Walter had mentioned that methods may have multiple entry points, I believe.  I don't know how common it is to use this approach though (I'd presume not very).

>>> Within such a shareable object, we can use low-level stuff like mutexes, semaphores and conditions to build the desired behaviour, wrapping it up and presenting a clean interface.
>> Since mutexes can override a class' monitor, it already works to do this:
>>    class A
>>    {
>>        this() {
>>            mut = new Mutex( this );
>>            cond = new Condition( mut );
>>        }
>>        void fnA() synchronized { // locks "mut"
>>            cond.wait(); // unlocks the lock acquired when fnA() was entered and blocks, etc.
>>        }
>>        Mutex mut; Condition cond;
>>    }
> 
> I didn't know you can do that. Where is Mutex documented? Does it steal/replace or supplement class' built-in mutex?

I've been very lazy about integrating the docs for Druntime into the Phobos docs,  but the comments are there if you look at src/core/sync/mutex.d.  In short, if you construct a Mutex with an Object argument then it makes that mutex the object's monitor (I believe there's an assert in there to make sure the object has no monitor yet as well).  Originally, I did this so objects could be constructed in shared memory and still use synchronized, but it's a nifty general solution.  The rest of the logic is in src/object_.d, if you're interested.  I consider the design to be one of my better D hacks.

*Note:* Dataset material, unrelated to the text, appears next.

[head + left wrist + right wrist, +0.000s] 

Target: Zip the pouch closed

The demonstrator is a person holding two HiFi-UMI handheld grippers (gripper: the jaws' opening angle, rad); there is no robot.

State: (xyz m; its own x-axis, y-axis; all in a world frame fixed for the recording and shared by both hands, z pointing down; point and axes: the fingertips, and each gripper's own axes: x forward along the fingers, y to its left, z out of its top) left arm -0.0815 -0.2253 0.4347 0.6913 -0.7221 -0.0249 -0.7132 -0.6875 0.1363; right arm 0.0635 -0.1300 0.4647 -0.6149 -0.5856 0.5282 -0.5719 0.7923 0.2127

>> I'm hoping this library-level trick will be enough to allow most of the classic synchronization mechanisms to be used in D 2.0.
>>> Re synchronized containers - I don't like the idea at all. That is going down the path of having many shared objects, which is notoriously difficult to get right, especially for non-experts. IMO, shared objects should be small in number, and serve as boundaries between threads, which otherwise play in their own separate sand-pits.
>> A good pathological but functionally correct example is the Thread class in core.thread.  Thread instances should really be labeled as shared, but I know that when this happens the compiler will throw a fit.  The thing is, while some of the methods are already synchronized, there are quite a few which are not and don't need to be and neither do they need the variables they access to be made lock-free.  Even weirder is:
> 
> Well I think Thread is a threading primitive so we shouldn't expect to be implementable without some oddities.

Sounds good.  Hopefully, it will be uniquely horrifying.